*RAW DATA*
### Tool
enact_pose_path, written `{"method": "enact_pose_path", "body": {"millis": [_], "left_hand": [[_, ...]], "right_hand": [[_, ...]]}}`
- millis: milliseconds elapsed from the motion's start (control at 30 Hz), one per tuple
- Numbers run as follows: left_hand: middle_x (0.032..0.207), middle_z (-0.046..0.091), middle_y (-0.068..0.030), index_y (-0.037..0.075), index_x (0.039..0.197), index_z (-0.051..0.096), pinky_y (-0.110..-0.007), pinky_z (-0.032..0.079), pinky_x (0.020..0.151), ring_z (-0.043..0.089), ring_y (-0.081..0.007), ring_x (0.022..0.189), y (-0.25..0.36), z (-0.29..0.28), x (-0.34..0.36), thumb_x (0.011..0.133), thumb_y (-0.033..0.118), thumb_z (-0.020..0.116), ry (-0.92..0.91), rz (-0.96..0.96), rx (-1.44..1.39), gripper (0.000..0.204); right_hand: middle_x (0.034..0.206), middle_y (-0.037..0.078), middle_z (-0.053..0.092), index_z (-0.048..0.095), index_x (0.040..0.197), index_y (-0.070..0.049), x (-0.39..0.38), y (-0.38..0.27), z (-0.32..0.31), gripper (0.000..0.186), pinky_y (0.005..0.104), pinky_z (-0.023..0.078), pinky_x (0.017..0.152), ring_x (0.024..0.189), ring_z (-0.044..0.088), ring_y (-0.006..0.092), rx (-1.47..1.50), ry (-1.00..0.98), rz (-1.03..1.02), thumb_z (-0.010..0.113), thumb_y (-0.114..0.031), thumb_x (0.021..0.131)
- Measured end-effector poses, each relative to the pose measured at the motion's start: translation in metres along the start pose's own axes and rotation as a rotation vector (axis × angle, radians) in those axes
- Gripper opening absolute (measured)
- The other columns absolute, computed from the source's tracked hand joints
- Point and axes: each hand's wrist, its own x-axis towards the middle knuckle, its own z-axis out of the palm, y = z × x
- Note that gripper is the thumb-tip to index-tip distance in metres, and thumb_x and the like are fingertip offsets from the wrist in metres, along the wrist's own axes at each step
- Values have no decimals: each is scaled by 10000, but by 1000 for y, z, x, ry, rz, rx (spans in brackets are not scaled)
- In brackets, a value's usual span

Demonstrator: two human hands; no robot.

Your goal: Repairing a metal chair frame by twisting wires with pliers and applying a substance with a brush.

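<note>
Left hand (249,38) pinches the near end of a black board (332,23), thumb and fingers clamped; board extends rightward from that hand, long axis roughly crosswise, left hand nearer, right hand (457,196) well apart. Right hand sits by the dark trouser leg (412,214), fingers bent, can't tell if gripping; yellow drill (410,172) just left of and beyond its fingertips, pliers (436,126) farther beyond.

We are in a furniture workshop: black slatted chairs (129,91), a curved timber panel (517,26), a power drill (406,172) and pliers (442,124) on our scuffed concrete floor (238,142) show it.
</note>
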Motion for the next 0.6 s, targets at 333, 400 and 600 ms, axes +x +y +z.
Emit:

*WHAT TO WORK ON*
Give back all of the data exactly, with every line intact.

*RESPONSE*
### Tool
enact_pose_path, written `{"method": "enact_pose_path", "body": {"millis": [_], "left_hand": [[_, ...]], "right_hand": [[_, ...]]}}`
- millis: milliseconds elapsed from the motion's start (control at 30 Hz), one per tuple
- Numbers run as follows: left_hand: middle_x (0.032..0.207), middle_z (-0.046..0.091), middle_y (-0.068..0.030), index_y (-0.037..0.075), index_x (0.039..0.197), index_z (-0.051..0.096), pinky_y (-0.110..-0.007), pinky_z (-0.032..0.079), pinky_x (0.020..0.151), ring_z (-0.043..0.089), ring_y (-0.081..0.007), ring_x (0.022..0.189), y (-0.25..0.36), z (-0.29..0.28), x (-0.34..0.36), thumb_x (0.011..0.133), thumb_y (-0.033..0.118), thumb_z (-0.020..0.116), ry (-0.92..0.91), rz (-0.96..0.96), rx (-1.44..1.39), gripper (0.000..0.204); right_hand: middle_x (0.034..0.206), middle_y (-0.037..0.078), middle_z (-0.053..0.092), index_z (-0.048..0.095), index_x (0.040..0.197), index_y (-0.070..0.049), x (-0.39..0.38), y (-0.38..0.27), z (-0.32..0.31), gripper (0.000..0.186), pinky_y (0.005..0.104), pinky_z (-0.023..0.078), pinky_x (0.017..0.152), ring_x (0.024..0.189), ring_z (-0.044..0.088), ring_y (-0.006..0.092), rx (-1.47..1.50), ry (-1.00..0.98), rz (-1.03..1.02), thumb_z (-0.010..0.113), thumb_y (-0.114..0.031), thumb_x (0.021..0.131)
- Measured end-effector poses, each relative to the pose measured at the motion's start: translation in metres along the start pose's own axes and rotation as a rotation vector (axis × angle, radians) in those axes
- Gripper opening absolute (measured)
- The other columns absolute, computed from the source's tracked hand joints
- Point and axes: each hand's wrist, its own x-axis towards the middle knuckle, its own z-axis out of the palm, y = z × x
- Note that gripper is the thumb-tip to index-tip distance in metres, and thumb_x and the like are fingertip offsets from the wrist in metres, along the wrist's own axes at each step
- Values have no decimals: each is scaled by 10000, but by 1000 for y, z, x, ry, rz, rx (spans in brackets are not scaled)
- In brackets, a value's usual span

Demonstrator: two human hands; no robot.

Your goal: Repairing a metal chair frame by twisting wires with pliers and applying a substance with a brush.

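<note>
Left hand (249,38) pinches the near end of a black board (332,23), thumb and fingers clamped; board extends rightward from that hand, long axis roughly crosswise, left hand nearer, right hand (457,196) well apart. Right hand sits by the dark trouser leg (412,214), fingers bent, can't tell if gripping; yellow drill (410,172) just left of and beyond its fingertips, pliers (436,126) farther beyond.

We are in a furniture workshop: black slatted chairs (129,91), a curved timber panel (517,26), a power drill (406,172) and pliers (442,124) on our scuffed concrete floor (238,142) show it.
</note>
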Motion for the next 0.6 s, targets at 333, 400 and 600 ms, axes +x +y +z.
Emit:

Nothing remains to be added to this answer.